Abstract
Philosophy and statistics have studied two causal species, deterministic and probabilistic. There's a third species, however, hitherto unanalysed: underdeterministic causal phenomena, which are non-deterministic yet non-probabilistic. Here, I formulate a framework for modelling them.
Consider a simple case. If I go out, I may stumble into you but also may miss you. If I don’t go out, we won't meet. I go out. We meet. My going out is a cause of our encounter even if there was no determinate probability of us meeting conditional on my going out. The cause is neither deterministic (it didn't necessitate the effect) nor probabilistic (the relevant conditional probabilities are undefined). Rather, it's underdeterministic: it raises the modal status of the effect from causally impossible to possible.
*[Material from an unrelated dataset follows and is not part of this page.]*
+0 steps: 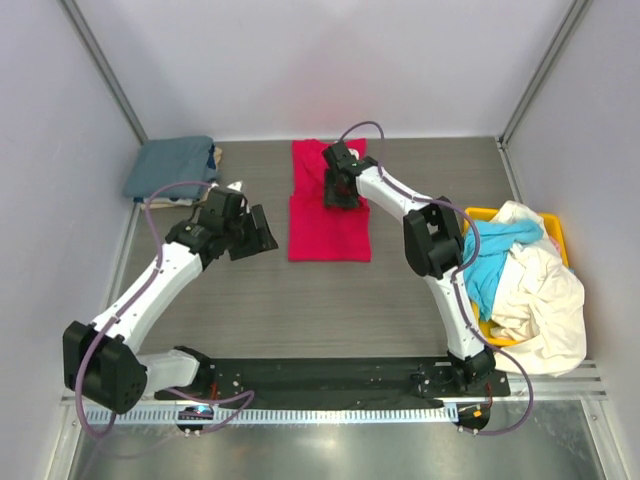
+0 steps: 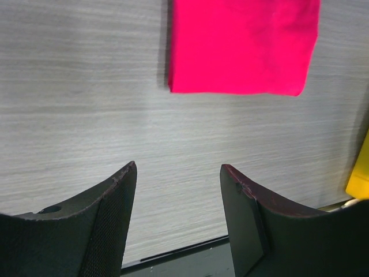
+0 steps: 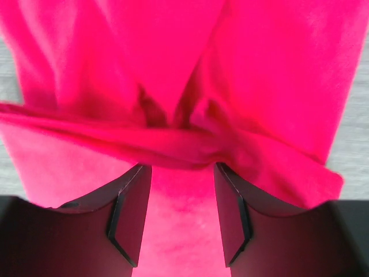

Here, I won't offer a theory of such token causes but develop the prerequisite for any such theory: the underdeterministic framework. The framework is like the deterministic structural-equations framework but with one consequential difference---an equation can return multiple values. This change allows me to define causal possibility and necessity, and corresponding notions of interventionist might- and would-counterfactuals. I also define conditional independence, which obeys the graphoid axioms, and prove that underdeterministic models satisfy the causal Markov condition. The framework can causally model situations that other frameworks cannot: decision-making under bounded uncertainty, games with multiple equilibria, infinite fair lotteries, and any other non-deterministic situation where indeterminacies are essentially non-probabilistic, or where we have a reason not to use probabilities.